Mas Gu Wen nunca quis ser ministro; se houvesse vantagem, ficaria, caso contrário, partiria.

Ele aceitou a situação sem grandes reações, folheando os livros de contas enquanto dizia: “Descubra onde ele está hospedado.”

“O quê?” Jiang Fuguai arregalou os olhos. “O senhor vai acabar com ele?”

Já travara batalhas comerciais antes, mas não esperava uma decisão tão drástica. O adversário, afinal, só estava criando problemas, ainda não era um inimigo mortal.

“Além disso, Hu Sanyuan sempre teve ligações obscuras e é um homem treinado. O senhor não precisa se preocupar com um rato desses. Se quiser, levo uns homens para dar uma lição.”

Os trabalhadores da Casa das Águas, como estivadores, sempre foram meio mafiosos. O negócio de Gu Wen era sofisticado e não precisava recorrer ao submundo, mas não significava que não pudessem brigar.

Invadir o local do adversário seria apenas um aviso.

Gu Wen permaneceu impassível, com semblante sério: “Tenho contato com um assassino de alto nível.

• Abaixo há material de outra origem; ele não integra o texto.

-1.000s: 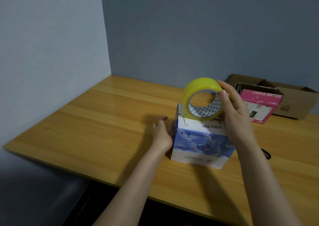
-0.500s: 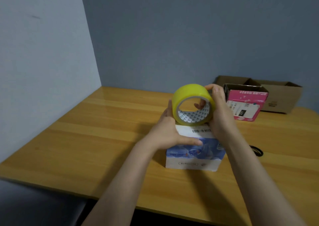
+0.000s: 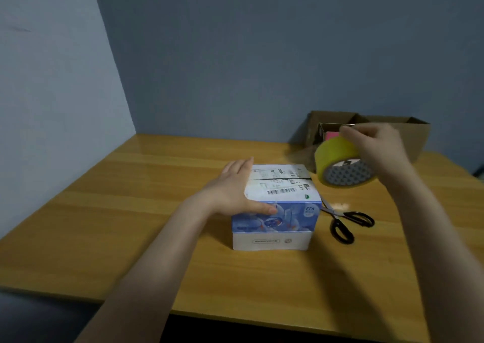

Basta pagar.”

Jiang Fuguai, intrigado, sabia que o patrão não resolveria mais as coisas como antigamente, no braço, e relaxou.

Uma hora depois, Jiang Fuguai trouxe o endereço de Hu Sanyuan: no sul da cidade, perto das casas de jogo.

À noite, Gu Wen pegou os artefatos que usava nas batalhas comerciais: uma adaga de aço, um pequeno martelo do tamanho do antebraço e alguns sacos com cal.

A adaga servia para defesa pessoal, o martelo para ataques mortais, onde um golpe poderia ser fatal. Pensou bem e levou apenas a adaga; o martelo e a cal eram para situações de desvantagem, seria melhor levar um bastão.

Chovia uma garoa fina sob o céu noturno.

Um elixir valia dez mil taéis.

Eu, um monge realmente pobre, estava sem dinheiro.